▶ **REQUIREMENT**: Return all lines of the listing below that carry the word "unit".

▶ **RAW DATA**:
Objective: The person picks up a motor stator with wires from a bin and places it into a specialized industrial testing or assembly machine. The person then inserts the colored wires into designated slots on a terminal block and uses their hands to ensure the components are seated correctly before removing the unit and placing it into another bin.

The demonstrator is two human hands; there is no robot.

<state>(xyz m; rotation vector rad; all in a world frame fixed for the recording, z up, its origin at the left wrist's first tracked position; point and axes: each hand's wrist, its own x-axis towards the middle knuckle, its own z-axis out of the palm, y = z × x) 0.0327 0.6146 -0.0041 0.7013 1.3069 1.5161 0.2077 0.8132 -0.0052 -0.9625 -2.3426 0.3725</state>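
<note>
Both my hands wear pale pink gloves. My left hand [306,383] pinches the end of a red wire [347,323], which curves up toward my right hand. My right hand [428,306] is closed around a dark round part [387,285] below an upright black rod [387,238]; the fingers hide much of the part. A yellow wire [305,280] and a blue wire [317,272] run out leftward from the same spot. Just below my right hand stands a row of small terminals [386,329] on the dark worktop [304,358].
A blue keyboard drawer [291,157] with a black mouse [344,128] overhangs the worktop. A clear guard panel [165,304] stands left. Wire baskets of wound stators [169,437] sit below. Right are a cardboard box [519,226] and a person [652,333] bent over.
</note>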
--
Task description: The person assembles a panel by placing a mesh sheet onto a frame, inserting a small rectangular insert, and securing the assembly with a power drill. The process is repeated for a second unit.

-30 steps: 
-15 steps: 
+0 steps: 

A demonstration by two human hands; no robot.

▶ **EXERCISE RESPONSE**:
Objective: The person picks up a motor stator with wires from a bin and places it into a specialized industrial testing or assembly machine. The person then inserts the colored wires into designated slots on a terminal block and uses their hands to ensure the components are seated correctly before removing the unit and placing it into another bin.
Task description: The person assembles a panel by placing a mesh sheet onto a frame, inserting a small rectangular insert, and securing the assembly with a power drill. The process is repeated for a second unit.

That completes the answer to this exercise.